— Dataset content —
Segment Open
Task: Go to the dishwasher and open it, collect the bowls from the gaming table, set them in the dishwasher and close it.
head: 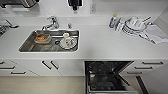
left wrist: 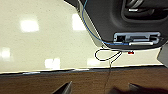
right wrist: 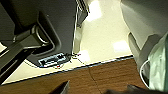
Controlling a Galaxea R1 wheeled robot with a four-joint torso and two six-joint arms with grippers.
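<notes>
The dishwasher (head: 107, 77) stands open under the white counter (head: 100, 42) at the lower right, showing a dark inside with wire racks. The gaming table is out of view. In the sink (head: 27, 46) lie a bowl (head: 42, 38) holding something orange and a white plate with a cup (head: 67, 42). My left gripper (left wrist: 100, 88) hangs over a pale floor and a brown wood strip, its dark fingertips (left wrist: 65, 88) wide apart with nothing between them. My right gripper (right wrist: 97, 90) is over the same kind of floor, open and empty.
A tap (head: 51, 23) rises behind the sink. A bottle (head: 113, 21) and a stack of dishes (head: 133, 25) sit at the back right, a cloth (head: 156, 33) beside them. White drawers (head: 147, 67) flank the dishwasher. Something pale green (right wrist: 158, 67) is beside the right gripper.
</notes>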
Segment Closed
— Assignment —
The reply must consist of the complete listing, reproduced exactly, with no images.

— Exercise output —
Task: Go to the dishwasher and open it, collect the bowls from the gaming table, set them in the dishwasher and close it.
head: 
left wrist: 
right wrist: 
Controlling a Galaxea R1 wheeled robot with a four-joint torso and two six-joint arms with grippers.
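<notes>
The dishwasher (head: 107, 77) stands open under the white counter (head: 100, 42) at the lower right, showing a dark inside with wire racks. The gaming table is out of view. In the sink (head: 27, 46) lie a bowl (head: 42, 38) holding something orange and a white plate with a cup (head: 67, 42). My left gripper (left wrist: 100, 88) hangs over a pale floor and a brown wood strip, its dark fingertips (left wrist: 65, 88) wide apart with nothing between them. My right gripper (right wrist: 97, 90) is over the same kind of floor, open and empty.
A tap (head: 51, 23) rises behind the sink. A bottle (head: 113, 21) and a stack of dishes (head: 133, 25) sit at the back right, a cloth (head: 156, 33) beside them. White drawers (head: 147, 67) flank the dishwasher. Something pale green (right wrist: 158, 67) is beside the right gripper.
</notes>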

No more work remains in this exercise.